A mercearia do Orçamento

Se o país receia, e bem, os riscos de uma crise política decorrente de um eventual chumbo do orçamento, deveríamos também recear, com cada vez maior preocupação, o preço a pagar para poder evitar tal chumbo e a consequente crise política.

O orçamento transformou-se numa mercearia política. Agora até envolve medidas sem carácter orçamental e que são negociadas à pressa, não em função do seu mérito intrínseco, mas sim em função de quanto podem contribuir para esse acordo político.

No domínio orçamental, as propostas em cima da mesa ou aumentam os riscos orçamentais ou não explicam a quem ou onde vão tirar o necessário para financiar as novas despesas pretendidas.

Nas outras matérias, as propostas são guiadas pelo reintrodução de maior rigidez na economia e no Estado, promovendo um regresso ao status quo anterior à troika.

Claro que nenhum de nós é contrário, por princípio, a aumentos de rendimentos, maior estabilidade no trabalho ou reforço dos serviços públicos. O problema é que os recursos que temos são limitados. Isso significa que, com os recursos que temos hoje, aumentos significativos de despesa ou nos fazem regressar aos desequilíbrios orçamentais, de tão má memória, ou para dar mais a uns se vai ter de retirar a outros.

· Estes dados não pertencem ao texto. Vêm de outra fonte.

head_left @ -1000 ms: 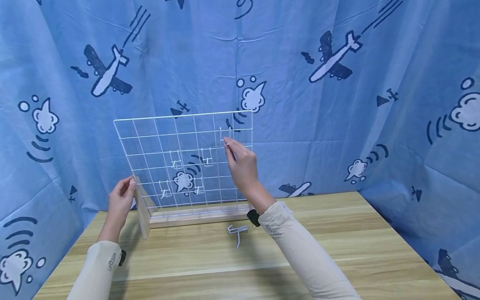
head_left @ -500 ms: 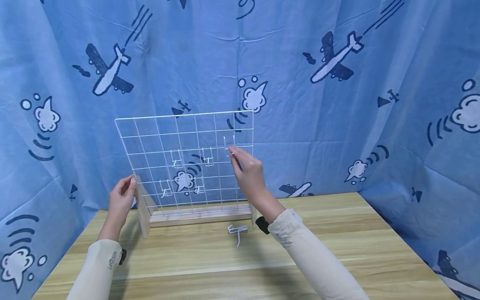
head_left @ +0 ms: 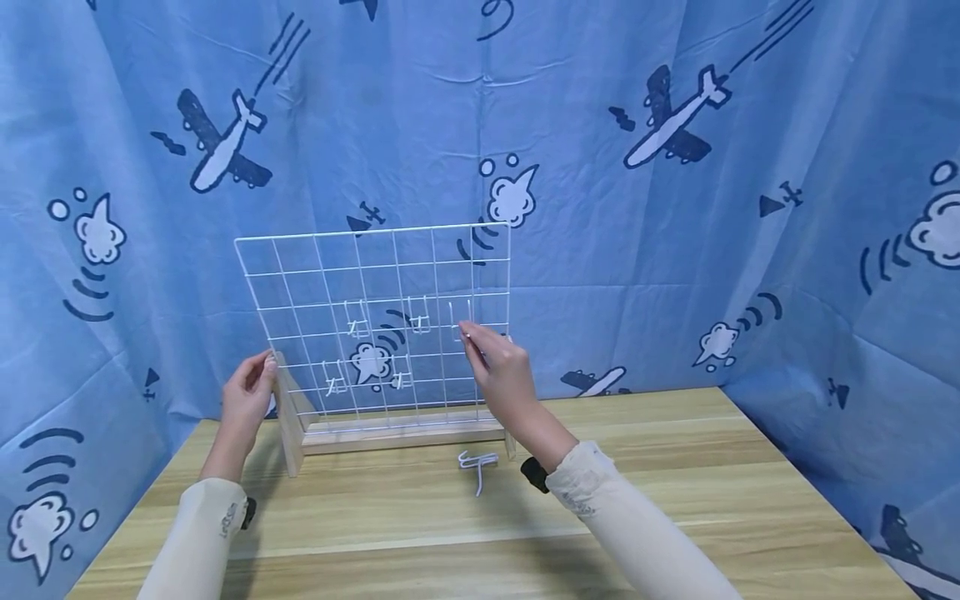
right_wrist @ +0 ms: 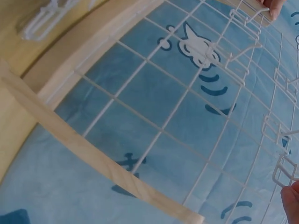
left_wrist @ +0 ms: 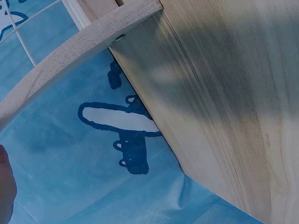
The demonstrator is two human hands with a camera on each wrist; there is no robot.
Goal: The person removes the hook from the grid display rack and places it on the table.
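Observation:
A white wire grid panel (head_left: pixel 372 232) stands upright in a wooden stand (head_left: pixel 405 435). My left hand (head_left: pixel 246 398) holds the upper end of the stand's left side piece (left_wrist: pixel 79 44); only a bit of finger shows at the edge of the left wrist view. Thumb and fingers of my right hand (head_left: pixel 501 364) pinch a white wire hook (right_wrist: pixel 278 168), its two prongs pointing up against the right part of the grid. Several like hooks (head_left: pixel 420 324) hang on the grid, in two rows left of this hand.
One more white hook (head_left: pixel 478 460) lies on the wood-grain table (head_left: pixel 390 517), in front of the stand's right end. Behind and around the table hangs a blue curtain (head_left: pixel 570 225) with airplane prints, close behind the grid.
My right hand has moved down and slightly right with the hook, whose prongs now sit lower against the grid. The left hand keeps its hold on the stand.

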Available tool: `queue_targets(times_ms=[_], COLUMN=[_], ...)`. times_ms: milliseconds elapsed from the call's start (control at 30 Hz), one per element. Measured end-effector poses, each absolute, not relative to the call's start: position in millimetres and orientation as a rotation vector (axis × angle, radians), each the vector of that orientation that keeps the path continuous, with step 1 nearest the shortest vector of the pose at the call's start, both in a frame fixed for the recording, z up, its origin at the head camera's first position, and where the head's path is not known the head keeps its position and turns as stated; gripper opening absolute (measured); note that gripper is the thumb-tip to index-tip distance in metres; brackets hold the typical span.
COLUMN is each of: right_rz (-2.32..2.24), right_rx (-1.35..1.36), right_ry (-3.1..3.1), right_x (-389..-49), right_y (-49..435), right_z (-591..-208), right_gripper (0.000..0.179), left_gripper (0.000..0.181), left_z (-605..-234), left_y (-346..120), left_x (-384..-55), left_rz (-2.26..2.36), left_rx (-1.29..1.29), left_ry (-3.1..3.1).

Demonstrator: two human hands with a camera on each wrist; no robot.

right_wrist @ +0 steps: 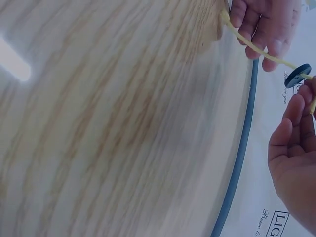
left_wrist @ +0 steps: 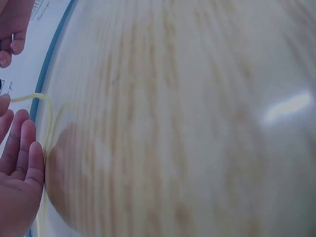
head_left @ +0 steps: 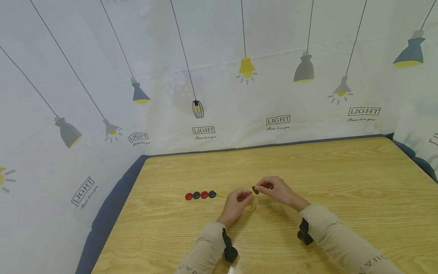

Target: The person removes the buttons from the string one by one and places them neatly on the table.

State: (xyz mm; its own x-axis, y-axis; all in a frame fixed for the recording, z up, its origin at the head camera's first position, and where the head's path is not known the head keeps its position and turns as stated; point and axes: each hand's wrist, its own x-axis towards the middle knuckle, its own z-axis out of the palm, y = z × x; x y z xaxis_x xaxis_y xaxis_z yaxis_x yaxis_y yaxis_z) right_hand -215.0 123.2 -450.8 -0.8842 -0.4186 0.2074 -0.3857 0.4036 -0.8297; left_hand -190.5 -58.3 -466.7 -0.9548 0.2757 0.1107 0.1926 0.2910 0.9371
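A dark round button (head_left: 255, 190) is threaded on a yellow cord (right_wrist: 256, 48) and held above the table. My right hand (head_left: 278, 191) pinches this button at its edge with thumb and fingertips; in the right wrist view a bit of cord shows beside those fingers. To the left, my left hand (head_left: 236, 204) holds the cord between thumb and fingertips, its other fingers loosely bent. Below it the cord hangs in a loop. The cord also runs left to a dark button (head_left: 212, 194), the end one in a row of alternating red buttons (head_left: 204, 195) and dark ones lying flat.
The wooden table (head_left: 164, 236) reaches back to a pale wall cloth (head_left: 232, 99) printed with lamps. Black camera mounts (head_left: 230, 254) sit on both wrists, over beige sleeves (head_left: 342, 232). Blue fabric (head_left: 113, 205) shows along the table's left edge.
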Motion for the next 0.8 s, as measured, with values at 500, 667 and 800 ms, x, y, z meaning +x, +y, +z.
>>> queue_targets(times_ms=[500, 667, 800], right_rz=[-1.664, -1.683, -1.678], right_rx=[-0.77, -0.741, -0.701], right_ry=[2.51, 2.517, 2.531], right_x=[-221.2, -220.3, -219.4], right_y=[121.9, 121.8, 123.4], right_z=[-469.0, -470.1, -469.8], right_gripper=[0.017, 0.017, 0.02], left_gripper=[0.041, 0.034, 0.031], left_z=[-466.9, -465.4, -463.0], left_y=[-53.4, -52.0, -54.7], left_x=[-193.4, -193.4, -192.1], left_rz=[1.952, 1.998, 1.999], left_rx=[0.499, 0.484, 0.459], left_ry=[2.276, 2.324, 2.348])
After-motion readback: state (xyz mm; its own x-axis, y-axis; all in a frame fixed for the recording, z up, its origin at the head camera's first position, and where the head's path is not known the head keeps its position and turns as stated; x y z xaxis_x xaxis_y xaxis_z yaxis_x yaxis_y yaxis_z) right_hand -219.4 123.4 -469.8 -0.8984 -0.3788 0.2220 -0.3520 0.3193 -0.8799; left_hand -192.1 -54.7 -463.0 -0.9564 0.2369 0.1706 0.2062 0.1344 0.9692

Sobre como aumentar esses recursos disponíveis o orçamento e as propostas apresentadas pelos parceiros do atual governo não dizem nada. E, no entanto, a única forma de garantir, com sustentabilidade, mais rendimentos e trabalho e melhores serviços públicos é fazendo crescer muito mais a economia, aumentando assim os recursos disponíveis. Governar não é legislar com base em desejos. Governar deve servir para criar as condições para que os aumentos de rendimentos e a melhoria dos serviços públicos sejam possíveis, significativos e sustentáveis. Isso exige uma economia que produza mais recursos. Para isso, como já disse, este orçamento e as propostas em negociação não contribuem nada. Pelo contrário: o foco é colocado no regresso à realidade anterior à troika. Mas essa realidade foi o que nos trouxe a troika.

Precisamos de evitar a irresponsabilidade orçamental do passado, mas também de fazer crescer muito mais a economia.

A prioridade devia estar em mudar o perfil da nossa economia para permitir esse crescimento. E, nem o que está no orçamento, nem as medidas que o PS discute com os seus parceiros contribuem para isso.

Basta compararmos com o que é proposto no ótimo estudo apresentado esta semana pela Fundação Francisco Manuel dos Santos, coordenado pelo Professor Fernando Alexandre, e que conta com a participação de boa parte dos melhores economistas portugueses (cá e no estrangeiro). Este estudo pretende, precisamente, identificar como mudar o perfil da nossa economia. Enquanto o estudo defende que as transições energética e digital exigem uma economia e Estado mais flexíveis, todas as propostas que o governo e os seus parceiros acordam vão no sentido de introduzir mais rigidez no Estado e na economia. Enquanto o estudo defende que a prioridade deve ser a adoção de políticas que atraiam investimento externo de alto valor acrescentado e talento, as propostas em discussão tornam a nossa economia menos atrativa e não aliviam de forma significativa a carga fiscal sobre o trabalho. Temos dos salários mais baixos da Europa e, ao mesmo tempo, uma das maiores cargas fiscais sobre o trabalho. Isto torna o nosso país particularmente pouco atrativo para o tipo de investimento e talento de que necessitamos para mudar o perfil da nossa economia.

Na verdade, este orçamento serve apenas para continuar a alimentar uma economia de baixos salários e uma sociedade dependente do Estado. Eis o preço que pagamos por uma estabilidade política ancorada nos extremos políticos.